• _WORK REQUIRED_: Take the data below and extract the lines from the one with "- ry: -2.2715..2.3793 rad" to the one with "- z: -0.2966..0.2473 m", inclusive, exactly as written.

----------------

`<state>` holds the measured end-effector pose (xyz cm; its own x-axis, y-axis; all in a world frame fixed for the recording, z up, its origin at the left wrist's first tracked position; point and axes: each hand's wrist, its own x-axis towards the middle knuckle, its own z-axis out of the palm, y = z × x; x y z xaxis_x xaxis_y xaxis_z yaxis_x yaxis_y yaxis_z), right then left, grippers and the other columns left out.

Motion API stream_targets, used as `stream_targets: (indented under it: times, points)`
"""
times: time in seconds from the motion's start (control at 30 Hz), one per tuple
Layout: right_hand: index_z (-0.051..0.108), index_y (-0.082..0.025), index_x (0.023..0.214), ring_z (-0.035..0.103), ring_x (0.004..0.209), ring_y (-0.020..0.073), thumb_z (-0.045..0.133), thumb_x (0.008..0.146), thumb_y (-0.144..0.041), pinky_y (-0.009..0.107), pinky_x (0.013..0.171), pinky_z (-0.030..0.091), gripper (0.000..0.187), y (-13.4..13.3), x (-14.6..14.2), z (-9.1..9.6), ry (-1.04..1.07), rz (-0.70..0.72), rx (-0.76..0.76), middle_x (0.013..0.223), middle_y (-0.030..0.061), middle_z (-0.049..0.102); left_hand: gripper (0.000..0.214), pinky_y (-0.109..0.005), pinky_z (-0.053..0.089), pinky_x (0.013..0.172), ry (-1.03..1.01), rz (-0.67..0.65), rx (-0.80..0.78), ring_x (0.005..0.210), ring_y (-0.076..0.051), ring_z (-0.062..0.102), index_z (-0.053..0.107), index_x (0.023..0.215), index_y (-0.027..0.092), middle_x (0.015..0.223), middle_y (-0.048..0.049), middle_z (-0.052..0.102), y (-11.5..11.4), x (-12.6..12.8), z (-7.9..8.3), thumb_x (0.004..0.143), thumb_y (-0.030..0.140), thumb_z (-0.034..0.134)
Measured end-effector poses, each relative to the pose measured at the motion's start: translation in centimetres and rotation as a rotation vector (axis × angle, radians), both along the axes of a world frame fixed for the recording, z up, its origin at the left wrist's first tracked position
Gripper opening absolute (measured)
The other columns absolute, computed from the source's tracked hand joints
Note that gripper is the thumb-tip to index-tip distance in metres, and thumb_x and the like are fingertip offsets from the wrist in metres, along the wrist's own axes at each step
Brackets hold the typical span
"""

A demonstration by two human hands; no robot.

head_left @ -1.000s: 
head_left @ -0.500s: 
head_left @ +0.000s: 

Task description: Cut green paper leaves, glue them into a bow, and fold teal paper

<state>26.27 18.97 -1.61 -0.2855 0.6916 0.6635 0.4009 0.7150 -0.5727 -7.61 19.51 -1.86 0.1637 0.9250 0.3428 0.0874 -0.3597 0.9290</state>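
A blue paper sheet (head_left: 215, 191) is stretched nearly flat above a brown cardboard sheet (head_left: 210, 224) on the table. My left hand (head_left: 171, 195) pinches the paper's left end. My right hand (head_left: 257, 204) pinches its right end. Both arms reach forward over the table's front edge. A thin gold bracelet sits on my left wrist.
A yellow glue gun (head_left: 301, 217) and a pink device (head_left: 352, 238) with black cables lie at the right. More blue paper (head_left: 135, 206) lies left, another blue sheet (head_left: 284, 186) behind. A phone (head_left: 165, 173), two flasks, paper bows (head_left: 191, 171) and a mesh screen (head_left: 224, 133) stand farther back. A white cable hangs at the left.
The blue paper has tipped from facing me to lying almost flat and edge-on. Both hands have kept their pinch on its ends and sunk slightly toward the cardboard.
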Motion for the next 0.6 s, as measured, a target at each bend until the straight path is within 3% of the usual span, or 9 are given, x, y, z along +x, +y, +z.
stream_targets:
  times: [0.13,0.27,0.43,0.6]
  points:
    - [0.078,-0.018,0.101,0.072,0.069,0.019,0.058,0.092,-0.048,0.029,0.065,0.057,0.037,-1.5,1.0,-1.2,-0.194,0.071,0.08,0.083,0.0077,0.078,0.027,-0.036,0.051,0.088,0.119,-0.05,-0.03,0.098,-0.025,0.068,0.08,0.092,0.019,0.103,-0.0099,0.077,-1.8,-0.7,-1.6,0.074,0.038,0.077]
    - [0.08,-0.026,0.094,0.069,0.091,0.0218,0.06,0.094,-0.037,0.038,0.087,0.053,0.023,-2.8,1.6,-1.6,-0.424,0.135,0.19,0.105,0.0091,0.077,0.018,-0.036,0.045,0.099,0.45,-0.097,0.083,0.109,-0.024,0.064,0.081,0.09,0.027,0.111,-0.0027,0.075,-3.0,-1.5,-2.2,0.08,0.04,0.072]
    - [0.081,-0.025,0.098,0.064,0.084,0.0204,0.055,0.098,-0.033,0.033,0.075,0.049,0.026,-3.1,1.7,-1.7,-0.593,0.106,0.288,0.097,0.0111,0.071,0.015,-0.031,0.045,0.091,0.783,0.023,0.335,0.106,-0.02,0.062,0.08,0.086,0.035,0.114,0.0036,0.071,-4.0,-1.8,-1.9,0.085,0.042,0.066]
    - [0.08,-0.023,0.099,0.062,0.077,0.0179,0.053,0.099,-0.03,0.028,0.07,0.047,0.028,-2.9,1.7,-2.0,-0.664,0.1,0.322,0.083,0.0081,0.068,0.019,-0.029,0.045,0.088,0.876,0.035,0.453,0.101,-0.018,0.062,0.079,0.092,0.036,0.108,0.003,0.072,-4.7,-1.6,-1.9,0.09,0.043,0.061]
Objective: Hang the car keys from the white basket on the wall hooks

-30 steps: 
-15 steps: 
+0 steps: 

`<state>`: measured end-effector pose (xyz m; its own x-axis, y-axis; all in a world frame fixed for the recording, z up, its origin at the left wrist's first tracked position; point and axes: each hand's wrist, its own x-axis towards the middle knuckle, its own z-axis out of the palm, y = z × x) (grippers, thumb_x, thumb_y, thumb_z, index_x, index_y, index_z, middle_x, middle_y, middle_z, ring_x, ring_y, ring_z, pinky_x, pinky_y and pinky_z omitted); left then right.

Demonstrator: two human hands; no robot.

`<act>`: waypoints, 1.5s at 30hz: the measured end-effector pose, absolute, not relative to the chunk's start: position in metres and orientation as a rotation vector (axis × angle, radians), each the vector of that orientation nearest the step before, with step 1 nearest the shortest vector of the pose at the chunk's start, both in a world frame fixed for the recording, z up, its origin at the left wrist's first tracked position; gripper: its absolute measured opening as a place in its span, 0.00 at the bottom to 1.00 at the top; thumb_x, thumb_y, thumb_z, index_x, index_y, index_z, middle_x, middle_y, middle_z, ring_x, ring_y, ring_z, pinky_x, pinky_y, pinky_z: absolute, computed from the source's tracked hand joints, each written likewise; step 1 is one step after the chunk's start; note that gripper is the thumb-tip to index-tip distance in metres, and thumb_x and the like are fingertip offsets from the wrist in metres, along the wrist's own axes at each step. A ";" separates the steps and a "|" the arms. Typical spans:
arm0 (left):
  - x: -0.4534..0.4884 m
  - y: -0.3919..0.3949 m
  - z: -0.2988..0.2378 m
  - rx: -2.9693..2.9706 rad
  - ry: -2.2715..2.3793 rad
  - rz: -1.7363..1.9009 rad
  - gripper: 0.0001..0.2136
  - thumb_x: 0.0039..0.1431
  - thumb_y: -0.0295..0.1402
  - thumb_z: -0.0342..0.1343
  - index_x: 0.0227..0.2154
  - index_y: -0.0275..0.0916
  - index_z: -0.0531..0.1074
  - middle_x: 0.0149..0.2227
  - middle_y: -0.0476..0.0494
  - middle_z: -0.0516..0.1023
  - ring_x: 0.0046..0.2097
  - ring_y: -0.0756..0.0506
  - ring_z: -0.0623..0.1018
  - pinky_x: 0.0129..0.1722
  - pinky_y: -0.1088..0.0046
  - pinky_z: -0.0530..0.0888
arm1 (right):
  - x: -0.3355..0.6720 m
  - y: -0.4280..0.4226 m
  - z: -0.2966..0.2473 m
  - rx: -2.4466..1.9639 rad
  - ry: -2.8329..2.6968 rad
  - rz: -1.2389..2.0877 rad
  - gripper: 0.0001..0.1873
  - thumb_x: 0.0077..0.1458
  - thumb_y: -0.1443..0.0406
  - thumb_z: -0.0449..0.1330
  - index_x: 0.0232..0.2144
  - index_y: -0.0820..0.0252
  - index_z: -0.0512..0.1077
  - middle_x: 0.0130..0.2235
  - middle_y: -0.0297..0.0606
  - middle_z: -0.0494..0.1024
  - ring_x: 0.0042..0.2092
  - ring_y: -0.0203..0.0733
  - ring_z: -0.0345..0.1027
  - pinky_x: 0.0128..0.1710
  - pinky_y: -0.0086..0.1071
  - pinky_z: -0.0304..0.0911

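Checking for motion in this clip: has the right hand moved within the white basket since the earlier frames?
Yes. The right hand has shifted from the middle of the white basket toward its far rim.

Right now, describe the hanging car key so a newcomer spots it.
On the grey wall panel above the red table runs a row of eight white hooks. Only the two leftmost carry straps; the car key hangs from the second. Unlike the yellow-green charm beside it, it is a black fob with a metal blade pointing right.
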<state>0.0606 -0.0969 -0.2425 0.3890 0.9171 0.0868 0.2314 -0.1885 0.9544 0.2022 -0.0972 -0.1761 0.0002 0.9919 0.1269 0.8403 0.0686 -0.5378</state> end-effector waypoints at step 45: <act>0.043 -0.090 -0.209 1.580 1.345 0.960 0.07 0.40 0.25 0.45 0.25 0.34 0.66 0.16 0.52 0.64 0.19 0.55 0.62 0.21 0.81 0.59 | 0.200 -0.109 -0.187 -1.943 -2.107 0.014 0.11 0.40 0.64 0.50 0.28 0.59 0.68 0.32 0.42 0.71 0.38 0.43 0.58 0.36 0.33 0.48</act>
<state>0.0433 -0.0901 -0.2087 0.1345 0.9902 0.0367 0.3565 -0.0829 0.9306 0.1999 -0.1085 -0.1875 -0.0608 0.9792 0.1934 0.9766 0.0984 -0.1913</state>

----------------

• _RESULT_:
  - ry: -2.2715..2.3793 rad
  - rz: -1.7363..1.9009 rad
  - gripper: 0.0001..0.2136
  - thumb_x: 0.0039..0.1431
  - thumb_y: -0.0295..0.1402
  - thumb_z: -0.0342..0.1343
  - index_x: 0.0227..0.2154
  - index_y: -0.0275..0.0916
  - index_z: -0.0531..0.1074
  - middle_x: 0.0149..0.2227
  - middle_y: -0.0476..0.0494
  - middle_z: -0.0516..0.1023
  - ring_x: 0.0046..0.2097
  - ring_y: -0.0756..0.0506
  - ring_z: -0.0623..0.1018
  - pinky_x: 0.0129..0.1722
  - pinky_y: -0.1088..0.0046
  - pinky_z: -0.0530..0.0888
arm1 (right):
  - x: -0.3355..0.6720 m
  - y: -0.4280..0.4226 m
  - z: -0.2966..0.2473 m

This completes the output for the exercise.